Di kota yang tumbuh makin genit, orang-orang datang berebut hidup. Saling berdesakan. Semuanya berubah. Banyak hal tetiba jadi usang dan ditinggal oleh waktu yang kian lekas. Tapi perempuan di atas panggung itu tak berubah. Ia konsisten menjalani hidup di antara lengkingan vokalnya yang kadang serak basah dan dentuman bass yang merayu. “Bermusik adalah pilihan hidup saya” katanya saat kami bertemu di rumahnya yang asri di bilangan Kampung Makassar Ternate.

Namanya Wahyuni Nachrawy. Lahir di Ternate 17 Agustus 1965. Orang ramai mengenalnya dengan nama yang lebih pendek – Nini. Nama yang jadi markahnya sebagai penyanyi. Karir musiknya sebagai penyanyi maupun pemain bass terentang nyaris setengah abad lamanya. Ia pertama kali bernyanyi kala duduk di SD kelas tiga. Darah seni mengalir dari kedua orang tuanya. Papanya Ismail Nachrawy adalah seniman yang juga aktifis pergerakan. Darah nasionalisme sangat kental di keluarga ini. Sejarawan Maluku Utara, Syaiful Bahri Ruray menyebut Ismail adalah putera bungsu KH Hamim Nachrawy. Kakek dari Nini ini adalah pewaris “Geger Cilegon”.

Dalam disertasi doktoral di Leiden University tahun 1967, Prof.

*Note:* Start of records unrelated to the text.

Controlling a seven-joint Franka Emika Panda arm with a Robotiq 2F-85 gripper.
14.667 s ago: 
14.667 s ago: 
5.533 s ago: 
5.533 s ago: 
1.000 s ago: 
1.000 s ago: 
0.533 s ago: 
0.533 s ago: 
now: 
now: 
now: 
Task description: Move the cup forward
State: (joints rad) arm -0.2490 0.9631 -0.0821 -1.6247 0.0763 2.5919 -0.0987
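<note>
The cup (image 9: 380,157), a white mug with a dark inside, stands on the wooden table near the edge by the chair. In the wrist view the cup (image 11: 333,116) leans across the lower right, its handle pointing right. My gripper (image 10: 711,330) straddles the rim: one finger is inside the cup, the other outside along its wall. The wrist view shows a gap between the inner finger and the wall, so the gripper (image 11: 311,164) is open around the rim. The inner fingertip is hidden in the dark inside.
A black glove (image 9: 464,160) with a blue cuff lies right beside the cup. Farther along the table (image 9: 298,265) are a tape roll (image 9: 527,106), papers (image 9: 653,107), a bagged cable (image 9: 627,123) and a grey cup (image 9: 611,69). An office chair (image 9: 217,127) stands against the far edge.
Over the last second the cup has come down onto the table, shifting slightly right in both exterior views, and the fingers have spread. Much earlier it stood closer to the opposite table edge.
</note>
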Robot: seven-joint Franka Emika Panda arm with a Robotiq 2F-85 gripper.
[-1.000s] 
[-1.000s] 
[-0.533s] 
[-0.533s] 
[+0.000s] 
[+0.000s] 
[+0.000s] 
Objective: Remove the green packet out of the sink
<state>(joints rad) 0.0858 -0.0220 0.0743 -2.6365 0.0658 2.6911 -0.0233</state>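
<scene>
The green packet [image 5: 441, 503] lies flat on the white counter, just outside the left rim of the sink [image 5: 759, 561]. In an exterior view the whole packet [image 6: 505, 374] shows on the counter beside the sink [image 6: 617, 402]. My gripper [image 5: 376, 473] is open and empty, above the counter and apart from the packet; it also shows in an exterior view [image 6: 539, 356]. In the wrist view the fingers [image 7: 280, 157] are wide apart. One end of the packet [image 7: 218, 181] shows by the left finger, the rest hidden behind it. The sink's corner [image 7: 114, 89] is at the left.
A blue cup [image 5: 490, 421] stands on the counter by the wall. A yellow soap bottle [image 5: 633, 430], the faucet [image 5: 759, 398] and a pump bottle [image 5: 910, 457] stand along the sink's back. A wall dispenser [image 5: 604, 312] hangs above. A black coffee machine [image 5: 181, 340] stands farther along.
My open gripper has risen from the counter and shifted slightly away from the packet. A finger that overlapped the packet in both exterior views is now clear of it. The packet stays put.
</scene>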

Sartono Kartodiharjo menuliskan dua tokoh yang menggerakan pemberontakan petani Banten menentang Belanda pada tahun 1888 ; KH Arsyad Thawil yang dibuang Belanda ke Manado dan KH Hamim yang diasingkan ke Ternate. Kakak tertua Ismail bernama Arsyad Nachrawy adalah seorang anggota TNI. Sedangkan kakak lainnya bernama Rasyid Nachrawy berkarir sebagai jaksa dan pernah jadi Ketua DPR GR Kabupaten Maluku Utara saat Musyawarah Besar Rakyat (Mubesra) bergemuruh menuntun pemekaran provinsi Maluku Utara tahun 1967.

Nini Nachrawy saat manggung. (Istimewa)

“Papa suka sekali menyanyikan lagu jazz” kenang Nini tentang papanya – seorang politisi yang konsisten berjuang untuk rakyat saat jadi anggota DPRD Kabupaten Maluku Utara dari PPP. Kegemaran bermusik pula yang menautkan cinta Ismail pada Ina Petrana – puteri tertua dari tokoh pergerakan kemerdekaan, Abdullah Muthalib Petrana. AM Petrana yang pernah saya tuliskan kisahnya adalah kepala kampung Leter A1 yang membawahi Kampung Makassar dan juga ketua organisasi Muhammadiyah pertama di Ternate. Ina sendiri penyanyi keroncong ternama di era 50an hingga 60an.

Dari pernikahan mereka, lahirlah tujuh anak yang diberi nama Indra Jati, Syahrul, Wahyudi, Haryati, Ermina, Nini dan si bungsu Nurlilah. Dua putera dan lima puteri. Akhir tahun 1978, Ismail membeli seperangkat alat musik lengkap. Anak-anaknya mulai ikutan bermain alat-alat itu. Syahrul menggebuk drum. Wahyudi dan Ermina memetik senar gitar. Jemari Haryati lincah menekan tuts keyboard. Siapa vokalisnya? Nini yang terpilih meski masih duduk di bangku SMP. “Karena suara saya tipis, papa menyuruh saya merokok. Rokok kretek bermerk golbon”.